I have a .txt file say list.txt which consists of list of source and destination URL in the format
google.de/2011/10/Extract-host link.de/2011/10/extact-host
facebook.de/2014/11/photos facebook.de/2014/11/name.jpg
community.cloudera.com/t5/ community.cloudera.com/t10/
facebook.de/2014/11/photos link.de/2011/10/extact-host
With the help of this post, How to create a VertexId in Apache Spark GraphX using a Long data type? I tried to create node and edges like :
val test = sc.textFile("list.txt") //running
val arrayForm = test.map(_.split("\t")) // running
val nodes: RDD[(VertexId, Option[String])] = arrayForm.flatMap(array => array).
map((_.toLong None))
val edges: RDD[Edge[String]] = arrayForm.
map(line => Edge(line(0), line(1), ""))
The problem here is I don't really know how to create VertexId and similarly edge from string datatype. Please let me know how to resolve this.
The answer is hashing. Since your VertexIDs are strings you can hash them using MurmurHash3
, make a graph, do what you want to do and then match the hash values with original strings.
Example code
package com.void
import org.apache.spark._
import org.apache.spark.rdd.RDD
import org.apache.spark.graphx.Graph
import org.apache.spark.graphx.VertexId
import scala.util.hashing.MurmurHash3
object Main {
def main( args: Array[ String ] ): Unit = {
val conf =
new SparkConf()
.setAppName( "SO Spark" )
.setMaster( "local[*]" )
.set( "spark.driver.host", "localhost" )
val sc = new SparkContext( conf )
val file = sc.textFile("data/pr_data.txt");
val edgesRDD: RDD[(VertexId, VertexId)] =
file
.map( line => line.split( "\t" ) )
.map( line => (
MurmurHash3.stringHash( line( 0 ).toString ), MurmurHash3.stringHash( line( 1 ).toString )
)
)
val graph = Graph.fromEdgeTuples( edgesRDD, 1 )
// graph.triplets.collect.foreach( println )
// println( "####" )
val ranks =
graph
.pageRank( 0.0001 )
.vertices
ranks.foreach( println )
println( "####" )
val identificationMap =
file
.flatMap( line => line.split( "\t" ) )
.distinct
.map( line => ( MurmurHash3.stringHash( line.toString ).toLong, line ) )
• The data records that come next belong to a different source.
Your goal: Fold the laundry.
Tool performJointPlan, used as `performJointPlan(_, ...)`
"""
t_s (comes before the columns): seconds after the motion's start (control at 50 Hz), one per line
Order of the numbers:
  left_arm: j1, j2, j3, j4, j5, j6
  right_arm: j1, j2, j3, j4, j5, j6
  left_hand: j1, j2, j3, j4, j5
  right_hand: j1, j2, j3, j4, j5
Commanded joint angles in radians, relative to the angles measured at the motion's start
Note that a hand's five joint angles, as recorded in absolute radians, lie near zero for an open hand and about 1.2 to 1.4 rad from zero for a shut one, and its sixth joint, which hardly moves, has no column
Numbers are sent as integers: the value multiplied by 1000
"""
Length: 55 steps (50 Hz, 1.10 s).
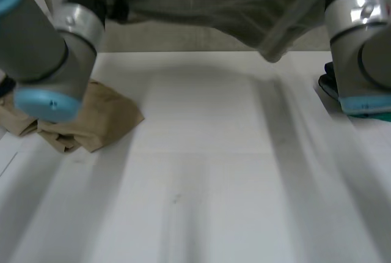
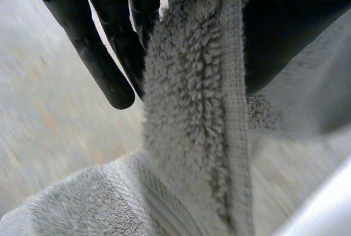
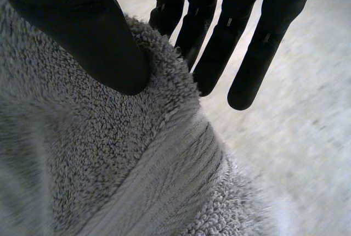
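Observation:
A grey terry towel [image 1: 232, 12] hangs stretched in the air between both arms, above the far side of the white table [image 1: 208, 177]. My left hand [image 2: 104, 38] pinches the towel's hemmed edge [image 2: 219, 110] between its straight fingers and thumb, at the towel's left end. My right hand [image 3: 93, 33] pinches the towel [image 3: 109, 164] at its right end, thumb pressed on the pile against the straight fingers [image 3: 258, 44]. The towel sags a little in the middle and a corner droops near the right arm.
A folded tan cloth [image 1: 91, 119] lies on the table at the left, partly behind my left arm [image 1: 43, 55]. A dark and teal object [image 1: 360, 107] lies at the table's right edge under my right arm [image 1: 360, 37].

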Motion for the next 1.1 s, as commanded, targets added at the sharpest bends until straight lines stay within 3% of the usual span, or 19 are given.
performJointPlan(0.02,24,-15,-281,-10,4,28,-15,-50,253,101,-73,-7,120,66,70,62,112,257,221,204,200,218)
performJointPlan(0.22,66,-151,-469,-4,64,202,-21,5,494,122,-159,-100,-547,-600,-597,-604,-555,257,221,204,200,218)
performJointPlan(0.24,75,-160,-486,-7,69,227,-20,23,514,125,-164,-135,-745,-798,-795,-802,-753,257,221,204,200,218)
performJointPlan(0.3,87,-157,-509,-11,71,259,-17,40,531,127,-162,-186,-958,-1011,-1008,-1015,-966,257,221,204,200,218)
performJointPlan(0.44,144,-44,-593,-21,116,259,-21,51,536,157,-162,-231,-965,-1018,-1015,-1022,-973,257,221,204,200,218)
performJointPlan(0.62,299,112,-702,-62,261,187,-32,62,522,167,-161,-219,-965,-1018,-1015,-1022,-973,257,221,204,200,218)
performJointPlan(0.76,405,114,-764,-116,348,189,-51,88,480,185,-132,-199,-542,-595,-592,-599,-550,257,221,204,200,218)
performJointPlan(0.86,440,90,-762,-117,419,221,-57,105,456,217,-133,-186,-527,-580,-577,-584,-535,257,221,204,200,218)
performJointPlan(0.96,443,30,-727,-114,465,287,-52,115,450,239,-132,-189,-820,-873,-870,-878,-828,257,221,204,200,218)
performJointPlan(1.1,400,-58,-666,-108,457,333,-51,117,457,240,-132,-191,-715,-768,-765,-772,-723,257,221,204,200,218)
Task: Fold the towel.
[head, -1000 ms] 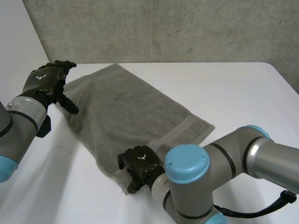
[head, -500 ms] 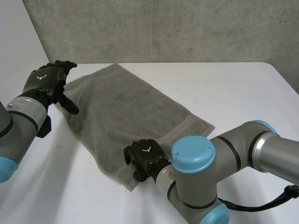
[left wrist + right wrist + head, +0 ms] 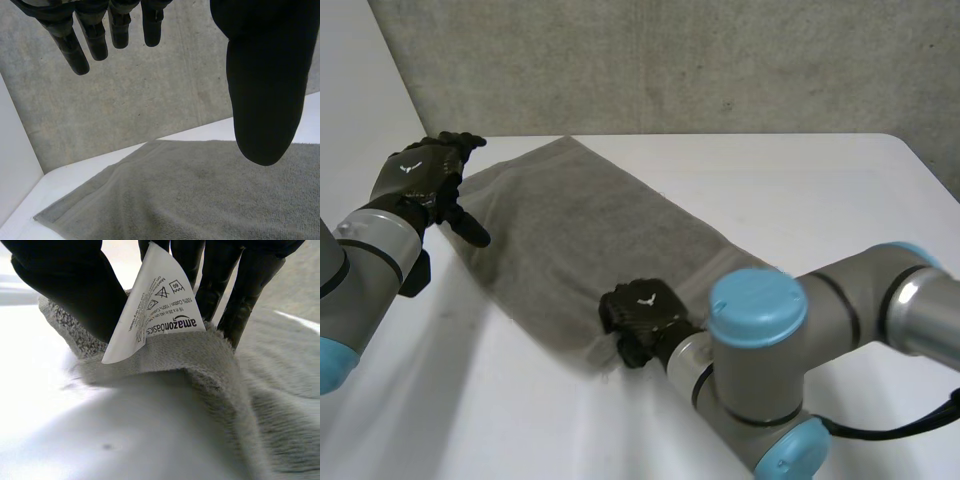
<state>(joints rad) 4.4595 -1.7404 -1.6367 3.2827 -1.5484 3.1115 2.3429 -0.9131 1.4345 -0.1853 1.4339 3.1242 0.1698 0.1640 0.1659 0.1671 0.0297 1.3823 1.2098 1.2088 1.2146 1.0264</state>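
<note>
A rough concrete wall (image 3: 670,60) stands behind a white tabletop (image 3: 820,200). On it a grey towel (image 3: 590,230) lies slantwise, one corner close to the tabletop's far edge and the rest running towards its near edge.

From the head view we see the left robot hand (image 3: 420,175) at the towel's left corner, near the tabletop's left edge. We also see the right robot hand (image 3: 642,315) on the towel's near corner. The right arm (image 3: 800,350), grey with light-blue caps, reaches in over the near right of the tabletop and hides part of the towel's near right end.

The left wrist view adds what the head view cannot. The left robot hand's fingers (image 3: 95,35) are straight, its thumb (image 3: 262,75) is well apart from them, and nothing is between them. The towel's hemmed corner lies flat on the tabletop in front of that hand.

The right wrist view shows the right robot hand pinching the towel's corner between thumb and fingers, with the cloth raised off the tabletop in a hump. A white care label (image 3: 155,305) stands up from the hem between thumb and fingers. We can read "amazonbasics" and "100% Cotton" on it, above them a row of wash symbols, one marked 60. The smaller print is too fine for us to read.
</note>
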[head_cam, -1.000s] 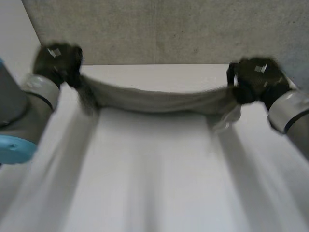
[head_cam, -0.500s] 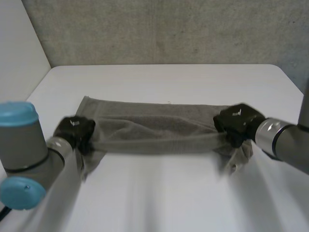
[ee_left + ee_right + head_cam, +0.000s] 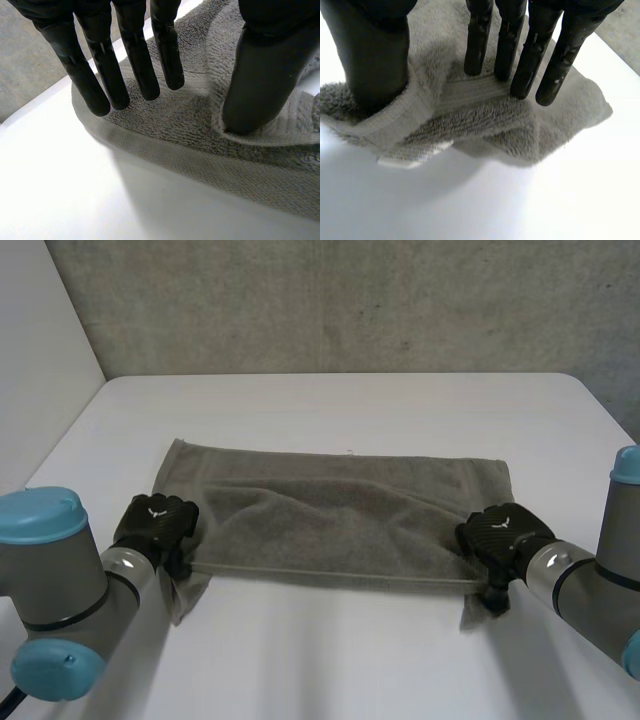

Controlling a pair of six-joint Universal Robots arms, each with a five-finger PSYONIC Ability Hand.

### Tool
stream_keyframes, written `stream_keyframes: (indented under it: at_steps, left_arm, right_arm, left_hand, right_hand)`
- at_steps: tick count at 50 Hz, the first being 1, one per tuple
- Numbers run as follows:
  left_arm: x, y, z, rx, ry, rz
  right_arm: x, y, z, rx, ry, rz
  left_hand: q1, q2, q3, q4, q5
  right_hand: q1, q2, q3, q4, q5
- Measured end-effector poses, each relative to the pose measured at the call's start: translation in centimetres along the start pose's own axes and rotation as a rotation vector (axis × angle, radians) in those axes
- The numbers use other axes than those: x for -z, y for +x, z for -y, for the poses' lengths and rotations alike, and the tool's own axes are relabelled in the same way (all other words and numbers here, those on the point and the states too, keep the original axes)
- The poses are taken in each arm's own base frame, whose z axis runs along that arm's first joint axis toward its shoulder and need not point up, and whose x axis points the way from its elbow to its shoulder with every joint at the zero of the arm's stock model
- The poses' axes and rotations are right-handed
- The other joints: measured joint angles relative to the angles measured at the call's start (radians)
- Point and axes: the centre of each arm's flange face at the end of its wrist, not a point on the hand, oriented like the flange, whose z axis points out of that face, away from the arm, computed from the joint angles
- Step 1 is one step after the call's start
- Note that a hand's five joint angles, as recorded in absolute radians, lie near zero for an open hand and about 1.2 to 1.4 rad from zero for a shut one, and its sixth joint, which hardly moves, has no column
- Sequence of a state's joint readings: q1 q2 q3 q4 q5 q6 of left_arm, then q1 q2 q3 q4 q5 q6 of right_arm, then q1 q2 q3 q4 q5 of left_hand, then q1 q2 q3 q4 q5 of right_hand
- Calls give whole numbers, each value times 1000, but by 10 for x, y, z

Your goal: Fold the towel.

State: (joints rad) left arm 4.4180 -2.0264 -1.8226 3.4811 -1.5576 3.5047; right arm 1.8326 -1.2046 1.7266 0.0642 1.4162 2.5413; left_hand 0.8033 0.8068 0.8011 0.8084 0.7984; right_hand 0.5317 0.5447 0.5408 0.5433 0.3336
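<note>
White table [image 3: 330, 410] carries the grey towel [image 3: 330, 505], apparently folded once lengthwise. Left hand [image 3: 155, 522] and right hand [image 3: 500, 535] rest straight, unclenched fingers on its near corners. Further folds likely remain.

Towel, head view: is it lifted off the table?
No, the towel lies on the table, left hand and right hand at its near corners.

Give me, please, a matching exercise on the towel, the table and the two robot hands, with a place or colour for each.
1. towel
2. table
3. left robot hand
4. right robot hand

A. on the towel's right end
B. grey
C. on the towel's left end
D. white

Pairs: 1-B, 2-D, 3-C, 4-A.
</note>
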Motion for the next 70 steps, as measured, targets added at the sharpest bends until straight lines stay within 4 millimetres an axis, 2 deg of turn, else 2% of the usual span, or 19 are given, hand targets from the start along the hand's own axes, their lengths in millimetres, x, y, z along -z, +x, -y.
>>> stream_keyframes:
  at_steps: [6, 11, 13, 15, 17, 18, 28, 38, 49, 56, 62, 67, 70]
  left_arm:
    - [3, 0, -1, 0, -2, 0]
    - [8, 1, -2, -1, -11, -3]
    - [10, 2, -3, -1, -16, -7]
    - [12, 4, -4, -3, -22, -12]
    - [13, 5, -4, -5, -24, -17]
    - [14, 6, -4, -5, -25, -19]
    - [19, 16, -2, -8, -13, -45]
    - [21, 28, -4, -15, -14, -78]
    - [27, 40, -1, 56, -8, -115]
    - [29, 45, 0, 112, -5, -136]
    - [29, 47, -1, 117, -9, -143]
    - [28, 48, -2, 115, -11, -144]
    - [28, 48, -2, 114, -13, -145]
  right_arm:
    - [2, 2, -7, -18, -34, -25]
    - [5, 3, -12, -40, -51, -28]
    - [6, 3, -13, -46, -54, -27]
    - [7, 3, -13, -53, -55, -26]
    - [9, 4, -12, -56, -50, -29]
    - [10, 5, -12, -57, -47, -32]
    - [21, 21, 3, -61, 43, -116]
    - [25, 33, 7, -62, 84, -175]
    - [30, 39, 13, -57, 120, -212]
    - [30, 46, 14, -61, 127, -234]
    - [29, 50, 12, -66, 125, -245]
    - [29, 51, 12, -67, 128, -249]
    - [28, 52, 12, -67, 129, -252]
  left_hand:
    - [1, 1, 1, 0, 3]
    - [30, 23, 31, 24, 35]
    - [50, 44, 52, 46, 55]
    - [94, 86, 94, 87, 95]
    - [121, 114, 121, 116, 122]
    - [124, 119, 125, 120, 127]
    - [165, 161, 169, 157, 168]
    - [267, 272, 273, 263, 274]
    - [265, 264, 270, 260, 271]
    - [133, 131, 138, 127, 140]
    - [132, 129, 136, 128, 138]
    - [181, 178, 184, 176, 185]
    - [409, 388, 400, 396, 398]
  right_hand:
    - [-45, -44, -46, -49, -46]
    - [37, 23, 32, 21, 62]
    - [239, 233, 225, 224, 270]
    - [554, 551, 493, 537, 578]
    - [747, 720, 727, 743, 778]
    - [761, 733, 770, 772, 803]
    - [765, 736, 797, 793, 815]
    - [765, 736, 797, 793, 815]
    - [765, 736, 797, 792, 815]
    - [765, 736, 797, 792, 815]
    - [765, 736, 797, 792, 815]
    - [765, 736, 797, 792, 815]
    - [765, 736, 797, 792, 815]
identificationMap.foreach( println )
println( "####" )
val fullMap =
ranks
.join( identificationMap )
fullMap.foreach( println )
sc.stop()
}
}
Results
(-1578471469,1.2982456140350878)
(1547760250,0.7017543859649124)
(1657711982,1.0000000000000002)
(1797439709,0.7017543859649124)
(996122257,0.7017543859649124)
(-1127017098,1.5964912280701753)
####
(1547760250,community.cloudera.com/t5/)
(-1127017098,link.de/2011/10/extact-host)
(1657711982,facebook.de/2014/11/name.jpg)
(1797439709,facebook.de/2014/11/photos)
(-1578471469,community.cloudera.com/t10/)
(996122257,google.de/2011/10/Extract-host)
####
(-1578471469,(1.2982456140350878,community.cloudera.com/t10/))
(1797439709,(0.7017543859649124,facebook.de/2014/11/photos))
(1547760250,(0.7017543859649124,community.cloudera.com/t5/))
(996122257,(0.7017543859649124,google.de/2011/10/Extract-host))
(1657711982,(1.0000000000000002,facebook.de/2014/11/name.jpg))
(-1127017098,(1.5964912280701753,link.de/2011/10/extact-host))
You can remove hashed IDs from the RDD by mapping them out but I believe that PageRank isn't your end goal so you'll probably need them later.